With the code execution feature, we integrated this entire workflow into Athena, making it a first-class citizen across the platform. It's quite good now and will only improve in the future.

So now, every time an LLM writes Python code, Athena identifies it and executes it using the isolated E2B sandbox. If there are errors, the LLM automatically makes fixes and produces a new output for the user.

We see this unlocking lots of workflows where the agent can do more complex reasoning than without a code execution environment.

"With code execution, the LLM has instant feedback on whether or not the code it wrote actually works."

How else can the code execution feature improve the quality of results for users? Apart from not having to manually copy-paste and run the code.

The most tangible thing is that with code execution, the LLM has instant feedback on whether or not the code it wrote actually works. It can immediately test its own output and compute verifiably correct complex operations.

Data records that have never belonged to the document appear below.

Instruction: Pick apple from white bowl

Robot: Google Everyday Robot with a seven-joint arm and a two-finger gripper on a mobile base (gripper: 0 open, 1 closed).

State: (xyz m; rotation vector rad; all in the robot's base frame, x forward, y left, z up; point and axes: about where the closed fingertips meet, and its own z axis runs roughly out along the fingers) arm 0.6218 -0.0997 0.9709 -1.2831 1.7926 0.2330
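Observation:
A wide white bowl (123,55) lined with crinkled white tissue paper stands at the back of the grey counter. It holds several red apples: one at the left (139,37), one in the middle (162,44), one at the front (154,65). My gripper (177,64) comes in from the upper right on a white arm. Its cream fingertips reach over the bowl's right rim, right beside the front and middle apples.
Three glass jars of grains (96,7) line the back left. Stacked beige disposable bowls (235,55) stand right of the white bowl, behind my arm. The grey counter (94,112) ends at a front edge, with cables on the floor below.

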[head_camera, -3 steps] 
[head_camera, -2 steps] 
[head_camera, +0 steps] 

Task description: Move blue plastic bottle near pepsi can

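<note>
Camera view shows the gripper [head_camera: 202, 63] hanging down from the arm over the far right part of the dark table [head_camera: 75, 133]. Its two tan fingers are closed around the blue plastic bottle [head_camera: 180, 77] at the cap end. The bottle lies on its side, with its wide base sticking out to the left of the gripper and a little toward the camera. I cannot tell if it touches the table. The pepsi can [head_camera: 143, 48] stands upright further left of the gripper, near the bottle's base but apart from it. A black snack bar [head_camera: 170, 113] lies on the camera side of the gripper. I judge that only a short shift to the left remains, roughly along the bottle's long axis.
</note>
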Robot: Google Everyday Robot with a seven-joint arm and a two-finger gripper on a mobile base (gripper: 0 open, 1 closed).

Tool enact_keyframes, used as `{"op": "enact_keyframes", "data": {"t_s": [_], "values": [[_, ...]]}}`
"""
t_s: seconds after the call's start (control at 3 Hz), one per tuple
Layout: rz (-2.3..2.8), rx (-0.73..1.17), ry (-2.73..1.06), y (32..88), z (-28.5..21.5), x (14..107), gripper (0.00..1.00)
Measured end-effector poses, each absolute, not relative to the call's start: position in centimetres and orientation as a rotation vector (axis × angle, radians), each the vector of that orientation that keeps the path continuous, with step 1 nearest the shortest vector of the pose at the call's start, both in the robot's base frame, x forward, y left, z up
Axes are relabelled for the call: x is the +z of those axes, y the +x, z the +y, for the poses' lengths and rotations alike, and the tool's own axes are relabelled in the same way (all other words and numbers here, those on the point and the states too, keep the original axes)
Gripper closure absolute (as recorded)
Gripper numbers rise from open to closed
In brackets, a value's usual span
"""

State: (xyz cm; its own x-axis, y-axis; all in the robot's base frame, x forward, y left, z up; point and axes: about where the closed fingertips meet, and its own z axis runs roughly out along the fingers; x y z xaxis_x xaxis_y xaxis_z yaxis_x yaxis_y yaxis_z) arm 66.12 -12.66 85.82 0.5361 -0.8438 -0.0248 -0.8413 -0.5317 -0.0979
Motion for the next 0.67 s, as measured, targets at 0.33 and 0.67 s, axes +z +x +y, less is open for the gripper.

For example, multiplying several numbers together or doing complex math that an LLM would not verifiably give the right answer for.

That's a pretty useful primitive in the platform, and a big step in the LLM-powered software.

I am observing that AI programmers and human programmers have a lot of parallels. All LLMs can produce good code output, but some are obviously better than others. If you think about it, even a human can stare at a Python script for twenty-four hours and it still doesn’t have to be perfect or all things checked unless it has a compiler.

We think LLMs should have the same tools as humans when trying to answer the questions in the right way.

A lot of people are used to AI chatbots now. What do you think is the “it” AI product of the future?

There are all sorts of technical questions which are worth answering but for us, we just try to maintain a razor focus on how the enterprise customers want to interact with this new technology.

You could go off and explore all sorts of cool research questions about LLMs. How do you make the context window bigger? How do you control attention? How do you have LLMs use tools in the most effective way? How do you string them together? All these questions are worth asking, a lot of that is gonna get solved, and our job at Athena is to write the future of how people interact with LLMs in a useful way.

I think chat is not the final version of the AI software. Chat is what we're comfortable with now, partially because ChatGPT was the first thing that launched, but the Fortune 500s that are interested in using this technology, probably aren't going to be using chat forever.

Eventually, it's going to have to turn into a workflow, which is more intuitive and probably resembles the places where we do knowledge work now, like spreadsheets and reports.

I would say the most pressing issue that we're working with is not a technical challenge, but sort of a human question of how we actually want to use this technology. That is, how does the UI look like such that it allows us to use this technology in the most useful way possible.

Do the large customers really care about LLMs and that Athena is “AI-powered”?

That's a good question. At the end of the day and especially at the enterprise level, things have to be useful. People are interested in Athena, but they're interested because the AI makes the product very useful. Not because it has AI for the sake of AI. Sklearn solves Linear Regression better than ChatGPT would produce, and we think it will stay that way for the foreseeable future. So we try to build with that in mind.

My last question is: What are your plans and vision for the future?

As a high-level solution, Athena is the enterprise data platform that connects your entire team and empowers everyone with LLMs. Many of the features on our platform are already great and extremely useful, and we are committed to further development.

Our ultimate goal is to be the most immediately and tangibly useful platform possible for the enterprise, serving the largest companies in the world. We want to unlock the tedious portions of knowledge work, and allow Analysts to use their time to think strategically about what will help their business.